In this regard, I have a growing respect for the only stable relationship in the entire story and that is of Engin and Piril. Their scenes are now funny and one never loses sight of how much they wish to support and love each other.
ARE YOU MY FATHER?
I have ignored Aydan and Ayfer for a long time, but now trying to make Aydan relevant again with her one-night stand with Kemal and Serkan possibly being his child is an artistic choice I simply cannot get behind. It is not funny to show such a flighty mother whose elder child dies while she’s busy pursuing her career, who cannot step up to care for her second child when he needs it, and who also has an extra-marital affair with Kemal that she doesn’t even remember from when she’s going through a rough patch with her husband.
Establishing Kemal as Serkan’s father negates all the wounds Serkan internalized, growing up with a demanding father like Alptekin. Alptekin, for all his flaws, is the man who assumed full responsibility for his son, raised him, provided for him and helped to establish his professional career. To insinuate that Alptekin was unworthy of Serkan, and hence it is closure for everyone to realize that it is Kemal who is the real father, just leaves a bad taste in the mouth. In the way Sen Cal Kapimi is being shown, there is little regard shown for the family unit, and for character integrity.
Since we are now forced to ride this new dramatic conflict of Serkan finding his real father like Kiraz finds hers, the question that comes to mind is whose son is Serkan really? Alptekin was painted as a coward and Kemal has an allergy to strawberries. Serkan is/has both; so, which quality is dominant? I can only hope that this trope will be treated with some sense of continuity for viewers who pays attention to the details, and with respect for characters who have come and gone.
POWER OF CHOICE
When I scroll through the reactions to the show on social media, I see polarized points of views. Setting aside the bickering around Team Serkan versus Team Eda, in the past few days I took a step back to understand the underlying phenomenon. My hypothesis lies in how we consume entertainment.

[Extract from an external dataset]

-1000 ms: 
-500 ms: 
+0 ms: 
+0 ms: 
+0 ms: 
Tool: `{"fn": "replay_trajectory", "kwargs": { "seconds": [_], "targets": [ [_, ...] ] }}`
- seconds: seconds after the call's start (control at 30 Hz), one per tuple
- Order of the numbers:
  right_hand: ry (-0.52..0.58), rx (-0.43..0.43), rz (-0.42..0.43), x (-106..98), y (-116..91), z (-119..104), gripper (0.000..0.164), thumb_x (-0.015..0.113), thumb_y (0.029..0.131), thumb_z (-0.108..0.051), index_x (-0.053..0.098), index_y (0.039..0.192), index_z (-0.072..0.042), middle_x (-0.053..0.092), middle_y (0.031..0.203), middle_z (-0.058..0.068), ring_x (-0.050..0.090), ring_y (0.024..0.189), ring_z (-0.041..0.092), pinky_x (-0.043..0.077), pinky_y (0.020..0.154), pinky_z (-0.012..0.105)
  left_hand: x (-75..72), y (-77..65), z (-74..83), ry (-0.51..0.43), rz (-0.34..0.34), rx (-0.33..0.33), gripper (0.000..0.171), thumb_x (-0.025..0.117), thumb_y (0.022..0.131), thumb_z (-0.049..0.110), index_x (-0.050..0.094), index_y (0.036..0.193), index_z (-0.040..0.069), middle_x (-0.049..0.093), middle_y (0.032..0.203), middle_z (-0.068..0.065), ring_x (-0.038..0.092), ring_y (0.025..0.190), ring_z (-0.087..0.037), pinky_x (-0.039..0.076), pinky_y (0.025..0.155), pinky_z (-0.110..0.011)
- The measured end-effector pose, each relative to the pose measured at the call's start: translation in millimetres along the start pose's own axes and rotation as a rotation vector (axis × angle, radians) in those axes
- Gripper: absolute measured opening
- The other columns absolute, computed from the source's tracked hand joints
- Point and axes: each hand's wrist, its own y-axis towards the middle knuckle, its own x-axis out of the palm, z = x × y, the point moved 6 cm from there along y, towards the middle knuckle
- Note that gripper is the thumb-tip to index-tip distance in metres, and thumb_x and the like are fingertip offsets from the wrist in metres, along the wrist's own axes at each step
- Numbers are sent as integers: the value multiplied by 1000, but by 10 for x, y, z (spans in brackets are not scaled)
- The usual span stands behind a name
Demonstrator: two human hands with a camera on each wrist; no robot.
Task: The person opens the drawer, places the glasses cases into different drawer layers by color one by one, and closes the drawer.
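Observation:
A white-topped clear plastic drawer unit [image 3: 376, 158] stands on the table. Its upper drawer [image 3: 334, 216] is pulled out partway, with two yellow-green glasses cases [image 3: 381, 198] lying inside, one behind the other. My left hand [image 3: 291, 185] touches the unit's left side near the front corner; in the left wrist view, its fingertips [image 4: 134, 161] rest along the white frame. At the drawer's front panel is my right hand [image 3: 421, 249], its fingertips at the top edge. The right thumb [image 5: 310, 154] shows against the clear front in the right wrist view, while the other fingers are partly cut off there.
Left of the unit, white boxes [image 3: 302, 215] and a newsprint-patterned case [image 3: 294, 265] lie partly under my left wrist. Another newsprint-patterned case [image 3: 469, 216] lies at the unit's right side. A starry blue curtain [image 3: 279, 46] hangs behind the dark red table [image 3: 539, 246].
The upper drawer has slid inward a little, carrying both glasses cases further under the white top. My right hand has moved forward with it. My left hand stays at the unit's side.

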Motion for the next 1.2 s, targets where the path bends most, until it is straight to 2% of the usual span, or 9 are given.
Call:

Several of us see a story as a continuous arc where, as in a book, characters travel on trajectories and life situations that help them grow as a person. We look for consistency and a logical growth to the story. And then there are others who watch each episode as a discrete event, live in the moment and just focus on the skits as stand alone occurrences to be enjoyed at face value. And herein lies the conflict within the fandom. Do you approach life as a long game or do you go with the moment, choosing to forget the details of what got you where you are? Both can be a valid approach, and I respect the power of choice, but calling each other ‘wrong’ and creating an environment that precludes healthy discussion and exchange of ideas is a toxic choice under any scenario. What is amazing is that an inconsistently written work of fiction becomes the catalyst for these recurring communication issues to come to the fore.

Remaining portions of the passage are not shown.